PROBLEM DETAILS = Only one stretch of the data below is needed. Output the lines from the one with "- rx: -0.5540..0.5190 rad" up to and including the one with "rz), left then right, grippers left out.", exactly as they stand.

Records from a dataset
───

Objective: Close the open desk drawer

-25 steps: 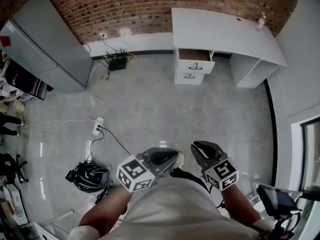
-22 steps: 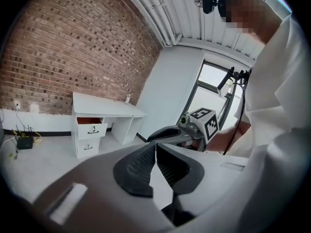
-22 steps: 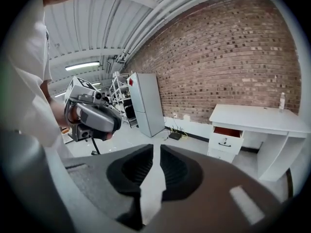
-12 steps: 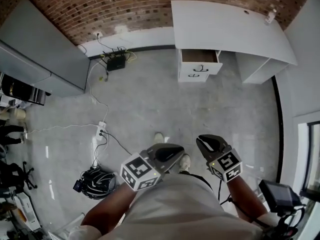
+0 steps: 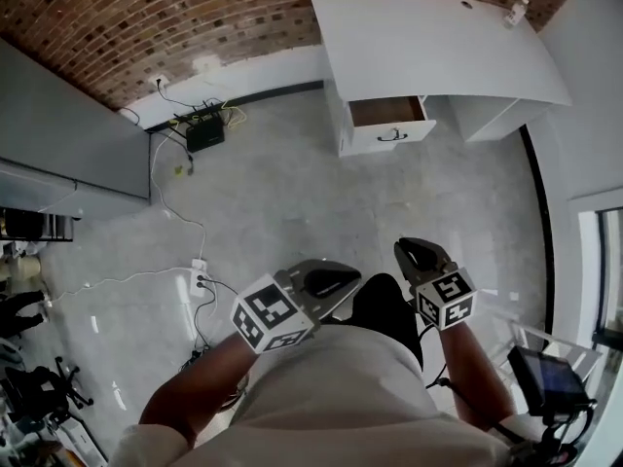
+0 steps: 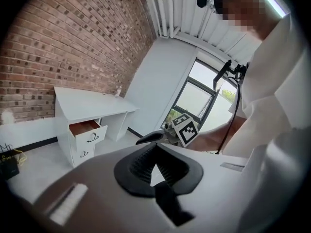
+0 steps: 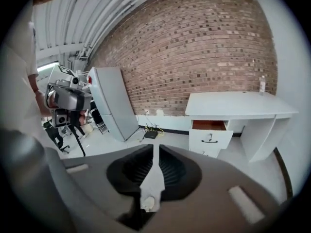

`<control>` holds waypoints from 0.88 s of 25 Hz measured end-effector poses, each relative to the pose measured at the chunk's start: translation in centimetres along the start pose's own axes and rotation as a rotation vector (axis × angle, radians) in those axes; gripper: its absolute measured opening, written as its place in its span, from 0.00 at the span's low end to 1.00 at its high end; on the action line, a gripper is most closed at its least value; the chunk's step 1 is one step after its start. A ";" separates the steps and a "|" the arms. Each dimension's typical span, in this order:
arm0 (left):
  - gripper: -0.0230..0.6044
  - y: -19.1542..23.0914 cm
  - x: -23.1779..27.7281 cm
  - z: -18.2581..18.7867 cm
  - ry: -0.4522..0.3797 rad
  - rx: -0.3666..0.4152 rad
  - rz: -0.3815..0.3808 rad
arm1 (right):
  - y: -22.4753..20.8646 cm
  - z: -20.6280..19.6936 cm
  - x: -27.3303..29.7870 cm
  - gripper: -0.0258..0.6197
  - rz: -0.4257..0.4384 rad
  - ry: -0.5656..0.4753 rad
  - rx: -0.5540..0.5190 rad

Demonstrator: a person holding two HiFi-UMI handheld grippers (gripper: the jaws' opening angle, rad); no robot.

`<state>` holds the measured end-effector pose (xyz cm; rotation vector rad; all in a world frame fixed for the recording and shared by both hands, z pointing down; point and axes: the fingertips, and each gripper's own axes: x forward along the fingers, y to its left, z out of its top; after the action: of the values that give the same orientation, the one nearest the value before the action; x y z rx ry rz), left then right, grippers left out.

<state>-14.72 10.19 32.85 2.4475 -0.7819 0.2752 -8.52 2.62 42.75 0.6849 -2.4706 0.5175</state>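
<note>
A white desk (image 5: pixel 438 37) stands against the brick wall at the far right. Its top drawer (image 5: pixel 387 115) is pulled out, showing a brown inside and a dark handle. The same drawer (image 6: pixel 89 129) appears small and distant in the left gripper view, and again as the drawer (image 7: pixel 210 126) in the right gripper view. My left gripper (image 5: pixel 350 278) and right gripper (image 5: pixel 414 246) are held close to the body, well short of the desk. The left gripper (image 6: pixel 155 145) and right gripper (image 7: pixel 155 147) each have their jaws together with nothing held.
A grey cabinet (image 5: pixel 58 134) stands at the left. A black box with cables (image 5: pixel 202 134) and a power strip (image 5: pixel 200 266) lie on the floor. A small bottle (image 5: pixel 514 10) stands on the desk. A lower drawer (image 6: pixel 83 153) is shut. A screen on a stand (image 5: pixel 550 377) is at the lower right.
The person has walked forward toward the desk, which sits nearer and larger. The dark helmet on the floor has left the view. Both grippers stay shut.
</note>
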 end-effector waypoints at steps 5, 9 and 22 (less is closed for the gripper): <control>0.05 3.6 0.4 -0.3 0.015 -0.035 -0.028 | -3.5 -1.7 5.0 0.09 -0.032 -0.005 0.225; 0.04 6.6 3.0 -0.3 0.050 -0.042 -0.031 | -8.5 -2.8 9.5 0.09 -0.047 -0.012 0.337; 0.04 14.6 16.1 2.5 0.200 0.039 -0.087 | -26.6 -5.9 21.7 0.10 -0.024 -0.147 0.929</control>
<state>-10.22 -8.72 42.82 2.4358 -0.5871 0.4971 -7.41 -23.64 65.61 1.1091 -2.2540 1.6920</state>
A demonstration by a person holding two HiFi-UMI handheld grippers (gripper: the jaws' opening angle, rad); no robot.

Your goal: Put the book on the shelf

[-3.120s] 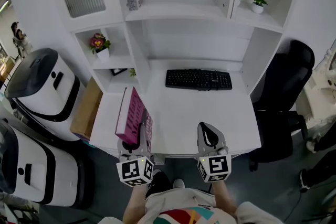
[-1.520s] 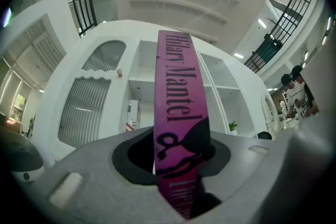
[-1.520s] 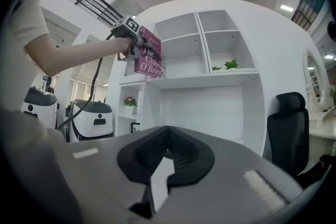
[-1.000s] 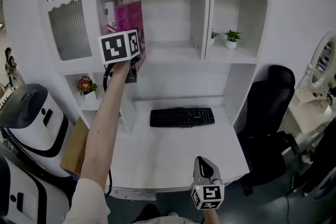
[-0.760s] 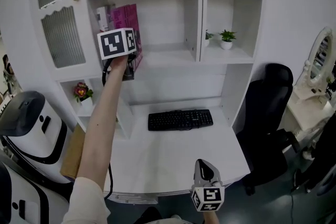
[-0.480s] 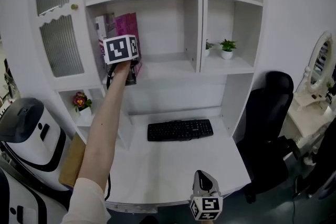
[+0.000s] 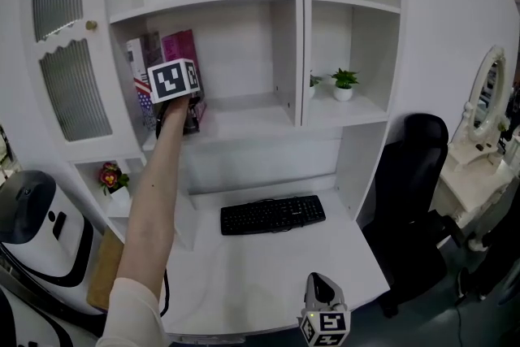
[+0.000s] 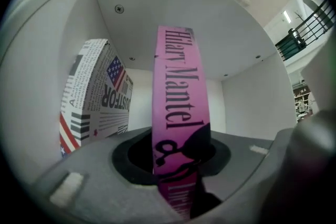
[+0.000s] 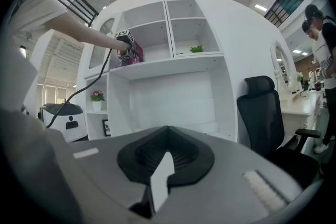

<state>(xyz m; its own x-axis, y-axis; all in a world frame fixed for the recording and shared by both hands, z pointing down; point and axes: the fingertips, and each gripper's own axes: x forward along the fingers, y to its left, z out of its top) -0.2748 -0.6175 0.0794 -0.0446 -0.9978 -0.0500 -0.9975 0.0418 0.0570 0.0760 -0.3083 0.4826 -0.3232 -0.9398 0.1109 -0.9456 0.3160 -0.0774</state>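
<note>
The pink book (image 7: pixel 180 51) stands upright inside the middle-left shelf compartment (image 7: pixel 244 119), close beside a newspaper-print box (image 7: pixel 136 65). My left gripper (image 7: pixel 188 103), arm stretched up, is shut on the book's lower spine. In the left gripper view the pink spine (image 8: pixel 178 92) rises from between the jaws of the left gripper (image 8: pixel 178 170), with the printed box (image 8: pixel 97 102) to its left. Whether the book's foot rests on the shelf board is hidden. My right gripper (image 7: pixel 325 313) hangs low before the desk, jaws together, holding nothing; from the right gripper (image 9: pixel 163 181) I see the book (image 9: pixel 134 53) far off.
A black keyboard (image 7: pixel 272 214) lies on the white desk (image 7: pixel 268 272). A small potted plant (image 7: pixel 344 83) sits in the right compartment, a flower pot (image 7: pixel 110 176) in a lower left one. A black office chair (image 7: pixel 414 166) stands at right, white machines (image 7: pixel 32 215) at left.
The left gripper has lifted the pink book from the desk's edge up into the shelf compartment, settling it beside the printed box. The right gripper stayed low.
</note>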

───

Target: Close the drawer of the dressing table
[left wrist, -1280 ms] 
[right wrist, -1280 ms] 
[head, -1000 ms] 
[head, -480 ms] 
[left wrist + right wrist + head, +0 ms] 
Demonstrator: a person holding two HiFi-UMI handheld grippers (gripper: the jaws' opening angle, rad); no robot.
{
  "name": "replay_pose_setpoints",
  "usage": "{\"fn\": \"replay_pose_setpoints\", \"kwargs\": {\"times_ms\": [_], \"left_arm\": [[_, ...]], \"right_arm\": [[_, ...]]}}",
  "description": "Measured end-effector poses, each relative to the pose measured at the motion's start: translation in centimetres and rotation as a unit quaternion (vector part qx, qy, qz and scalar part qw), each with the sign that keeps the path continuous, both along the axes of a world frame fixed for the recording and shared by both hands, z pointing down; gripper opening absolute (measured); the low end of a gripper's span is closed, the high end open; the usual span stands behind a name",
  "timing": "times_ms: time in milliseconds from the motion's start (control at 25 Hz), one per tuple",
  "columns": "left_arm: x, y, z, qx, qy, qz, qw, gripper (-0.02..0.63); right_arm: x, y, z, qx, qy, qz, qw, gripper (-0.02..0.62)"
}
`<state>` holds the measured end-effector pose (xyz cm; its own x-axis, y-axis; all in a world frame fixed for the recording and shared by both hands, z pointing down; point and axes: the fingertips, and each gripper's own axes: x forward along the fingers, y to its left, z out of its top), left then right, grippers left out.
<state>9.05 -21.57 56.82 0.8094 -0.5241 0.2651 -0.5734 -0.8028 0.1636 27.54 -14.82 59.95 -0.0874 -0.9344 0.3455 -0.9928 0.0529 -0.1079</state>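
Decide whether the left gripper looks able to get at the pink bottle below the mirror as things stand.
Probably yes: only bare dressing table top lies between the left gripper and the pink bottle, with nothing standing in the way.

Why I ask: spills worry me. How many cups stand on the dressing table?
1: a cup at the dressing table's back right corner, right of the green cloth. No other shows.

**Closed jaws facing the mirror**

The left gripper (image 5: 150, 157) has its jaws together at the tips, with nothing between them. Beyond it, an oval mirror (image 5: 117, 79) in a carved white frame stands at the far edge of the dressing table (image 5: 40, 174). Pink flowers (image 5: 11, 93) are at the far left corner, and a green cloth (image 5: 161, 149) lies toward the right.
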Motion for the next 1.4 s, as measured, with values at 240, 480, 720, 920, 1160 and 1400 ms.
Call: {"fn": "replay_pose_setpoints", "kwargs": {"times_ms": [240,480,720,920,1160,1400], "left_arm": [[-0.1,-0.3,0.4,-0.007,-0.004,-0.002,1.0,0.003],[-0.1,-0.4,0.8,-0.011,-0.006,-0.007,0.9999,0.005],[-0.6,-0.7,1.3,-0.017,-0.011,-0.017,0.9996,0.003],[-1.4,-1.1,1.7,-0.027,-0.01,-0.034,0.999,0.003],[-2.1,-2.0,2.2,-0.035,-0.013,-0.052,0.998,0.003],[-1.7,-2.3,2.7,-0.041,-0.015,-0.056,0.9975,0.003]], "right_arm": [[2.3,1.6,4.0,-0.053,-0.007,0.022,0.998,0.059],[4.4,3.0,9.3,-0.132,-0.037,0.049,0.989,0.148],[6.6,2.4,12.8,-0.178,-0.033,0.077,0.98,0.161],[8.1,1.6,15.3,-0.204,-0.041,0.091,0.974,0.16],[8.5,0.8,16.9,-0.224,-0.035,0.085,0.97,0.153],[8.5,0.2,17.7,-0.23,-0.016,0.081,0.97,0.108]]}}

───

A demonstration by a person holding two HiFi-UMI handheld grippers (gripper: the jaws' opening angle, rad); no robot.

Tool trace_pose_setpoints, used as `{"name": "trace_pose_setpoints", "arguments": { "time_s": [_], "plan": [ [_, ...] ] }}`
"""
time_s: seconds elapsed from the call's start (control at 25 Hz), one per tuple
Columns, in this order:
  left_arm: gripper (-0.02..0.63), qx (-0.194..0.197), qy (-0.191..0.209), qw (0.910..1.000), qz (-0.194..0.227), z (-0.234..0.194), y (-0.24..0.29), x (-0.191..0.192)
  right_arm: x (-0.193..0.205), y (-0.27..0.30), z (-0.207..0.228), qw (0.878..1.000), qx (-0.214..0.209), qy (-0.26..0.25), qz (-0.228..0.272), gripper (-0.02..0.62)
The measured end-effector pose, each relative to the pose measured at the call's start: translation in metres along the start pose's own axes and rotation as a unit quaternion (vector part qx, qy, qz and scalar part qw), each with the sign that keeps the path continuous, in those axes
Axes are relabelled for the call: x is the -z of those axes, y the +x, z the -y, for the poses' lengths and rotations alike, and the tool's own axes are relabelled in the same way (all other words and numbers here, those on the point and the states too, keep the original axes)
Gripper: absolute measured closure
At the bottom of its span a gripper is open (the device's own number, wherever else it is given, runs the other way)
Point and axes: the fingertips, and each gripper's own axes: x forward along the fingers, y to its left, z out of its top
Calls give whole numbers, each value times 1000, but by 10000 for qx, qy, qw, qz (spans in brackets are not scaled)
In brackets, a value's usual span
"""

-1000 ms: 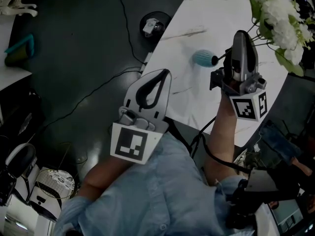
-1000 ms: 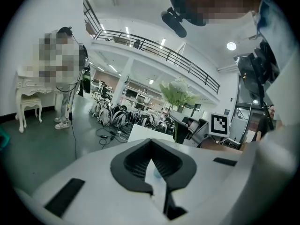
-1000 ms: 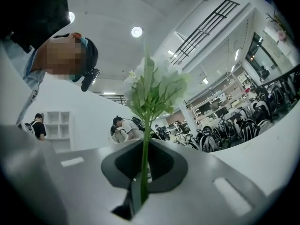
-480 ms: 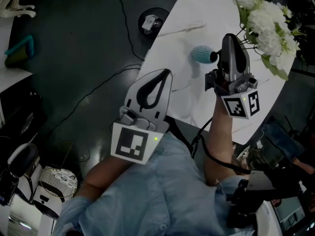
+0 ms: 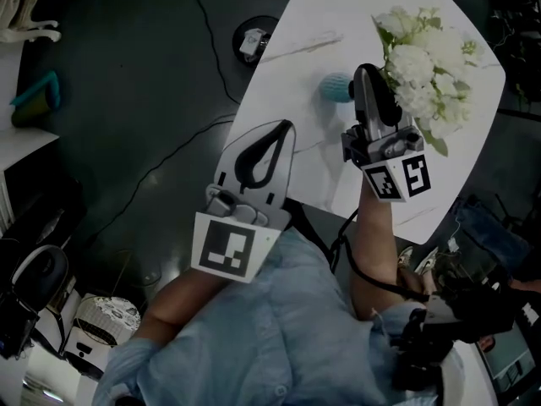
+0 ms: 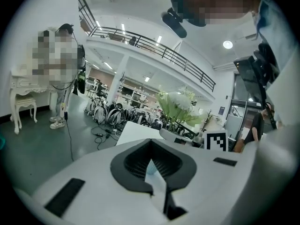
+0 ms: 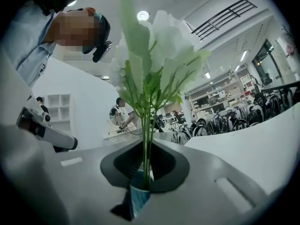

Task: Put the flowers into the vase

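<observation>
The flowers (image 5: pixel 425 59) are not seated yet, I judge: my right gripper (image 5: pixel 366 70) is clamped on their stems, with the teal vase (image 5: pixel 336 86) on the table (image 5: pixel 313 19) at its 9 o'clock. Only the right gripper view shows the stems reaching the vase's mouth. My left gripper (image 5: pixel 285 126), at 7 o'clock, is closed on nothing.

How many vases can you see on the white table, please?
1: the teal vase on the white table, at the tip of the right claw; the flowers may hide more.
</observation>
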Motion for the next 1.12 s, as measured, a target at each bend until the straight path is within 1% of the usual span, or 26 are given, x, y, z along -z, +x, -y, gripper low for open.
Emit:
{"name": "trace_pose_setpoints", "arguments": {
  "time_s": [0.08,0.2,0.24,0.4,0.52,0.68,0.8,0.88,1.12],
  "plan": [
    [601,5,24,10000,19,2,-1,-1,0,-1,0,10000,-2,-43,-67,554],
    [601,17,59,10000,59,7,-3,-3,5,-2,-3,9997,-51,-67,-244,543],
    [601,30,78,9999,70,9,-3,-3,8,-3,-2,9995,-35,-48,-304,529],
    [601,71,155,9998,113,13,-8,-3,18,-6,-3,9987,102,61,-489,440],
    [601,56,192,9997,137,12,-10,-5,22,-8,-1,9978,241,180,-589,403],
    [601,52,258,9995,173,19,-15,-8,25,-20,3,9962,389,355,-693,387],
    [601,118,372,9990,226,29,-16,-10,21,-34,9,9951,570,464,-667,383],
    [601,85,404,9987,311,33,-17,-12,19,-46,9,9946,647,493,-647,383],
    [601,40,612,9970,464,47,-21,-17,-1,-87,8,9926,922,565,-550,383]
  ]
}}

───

RESPONSE =
  - rx: -0.5540..0.5190 rad

Demonstrator: a person holding two HiFi-UMI handheld grippers (gripper: the jaws' opening angle, rad); no robot.

`<state>` holds the measured end-effector pose (xyz cm; rotation vector rad; all in a world frame fixed for the recording and shared by both hands, z pointing down; point and axes: the fingertips, and each gripper's own axes: x forward along the fingers, y to its left, z out of its top; after the action: of the values that give the same orientation, the one nearest the value before the action; x y z rx ry rz), left then right, grippers left out.

The answer requires no additions.